Thursday, March 29, 2018

The Driver's Seat by Muriel Spark

‘One should always be kind,’ Lise says, ‘in case it might be the last chance. One might be killed crossing the street, or even on the pavement, any time, you never know. So we should always be kind.’ She cuts her sandwich daintily and puts a piece in her mouth.

Even for the notoriously cold and sometimes nasty Spark, The Driver's Seat is a bleak piece of work. Slim--barely 100 pages--all in present tense and never cutting away from its protagonist, the story starts on a shopping trip and ends with Lise dead behind a pavilion at the end of her perfect death day.

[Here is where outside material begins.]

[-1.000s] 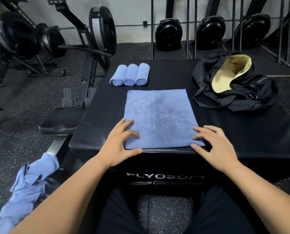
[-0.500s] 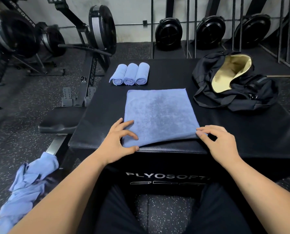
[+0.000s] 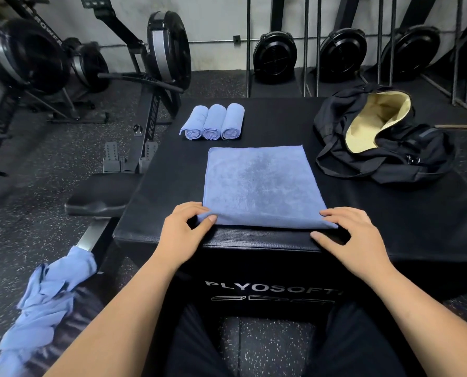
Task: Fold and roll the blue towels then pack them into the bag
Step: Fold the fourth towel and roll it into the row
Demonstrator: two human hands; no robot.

The above paragraph might seem like a spoiler but it isn't, really, since we learn most of this by the second chapter. The only real mysteries are either insignificant (Who will kill her?) or completely opaque (Why does she want to die?). And the story moves at such a breakneck pace, at such an impersonal register, that we never connect to Lise or any of her supporting cast in any meaningful way. Indeed, except for a brief moment at the very end, there's no pathos to this tale at all. From a writer with Spark's skill, this can't be accidental, not that Dame Muriel is senitmental at her softest, but it makes for a chilly read.

Is it fun? Well, parts are, and of course the potboiler structure, however predestined the ending, can't help but light up the whodunnit centers of the brain, though as Lise says of the unnamed book she carries around for the duration of her story, it's more of a "whydunnit" and that's an answer we never get. Parts are infused with Spark's merciless humor, as when one of Lise's temporary traveling companions talks about her husband getting a little too cocksure:

‘They are demanding equal rights with us,’ says Mrs Fiedke. ‘That’s why I never vote with the Liberals. Perfume, jewellery, hair down to their shoulders, and I’m not talking about the ones who were born like that. I mean, the ones that can’t help it should be put on an island. It’s the others I’m talking about. There was a time when they would stand up and open the door for you. They would take their hat off. But they want their equality today. All I say is that if God had intended them to be as good as us he wouldn’t have made them different from us to the naked eye. They don’t want to be all dressed alike any more. Which is only a move against us. You couldn’t run an army like that, let alone the male sex. With all due respects to Mr Fiedke, may he rest in peace, the male sex is getting out of hand. Of course, Mr Fiedke knew his place as a man, give him his due.’

Or when a man spends an entire plane ride trying to seduce Lise, telling her how he's her type and forcing his hydroponics obsession on her. But mostly, the tone is dry and disorienting as Lise picks up one piece of her plan after another and finally enlists the help of a psychotic she vibed with to do the killing.


The killing is the only part of the story with any real weight, and it is nasty. Lise instructs him on how to tie her up, where to stab her, what to tie with the scarf and what to tie with the tie--but ultimately, even her death is taken out of her hands as he refuses--perhaps cannot not refuse--her command not to hae sex with her, and rapes her before following the rest of her instructions to the letter. So, sadly, for all her effort to exert control over her fate, she dies knowing it was all an illusion. Sad.

Spark is no stranger to aggressive foreshadowing, if what she does can even be called that, but this book, so concise and so focused on theme, strips away everything but the fatalism until the whole book begins, in retrospect, to look like an ironical joke. What was the point of the planning, the work, the actions taken, when Lise was dead before the story even started? Spark doesn't go in for explicit metafictional games but as she often does, her artistic vision includes the author as a God who is either absent, inscrutable, or cruel, but nevertheless cannot be resisted.

1 comment:

Christopher said...

Great review. As I think more on it now, it seems clear to me that an explanation of why Lise wants to die would be to ruin it--she wants to die because she wants to be free of the imposition that the narrative, or life, places on her. Any further elaboration only shackles her more.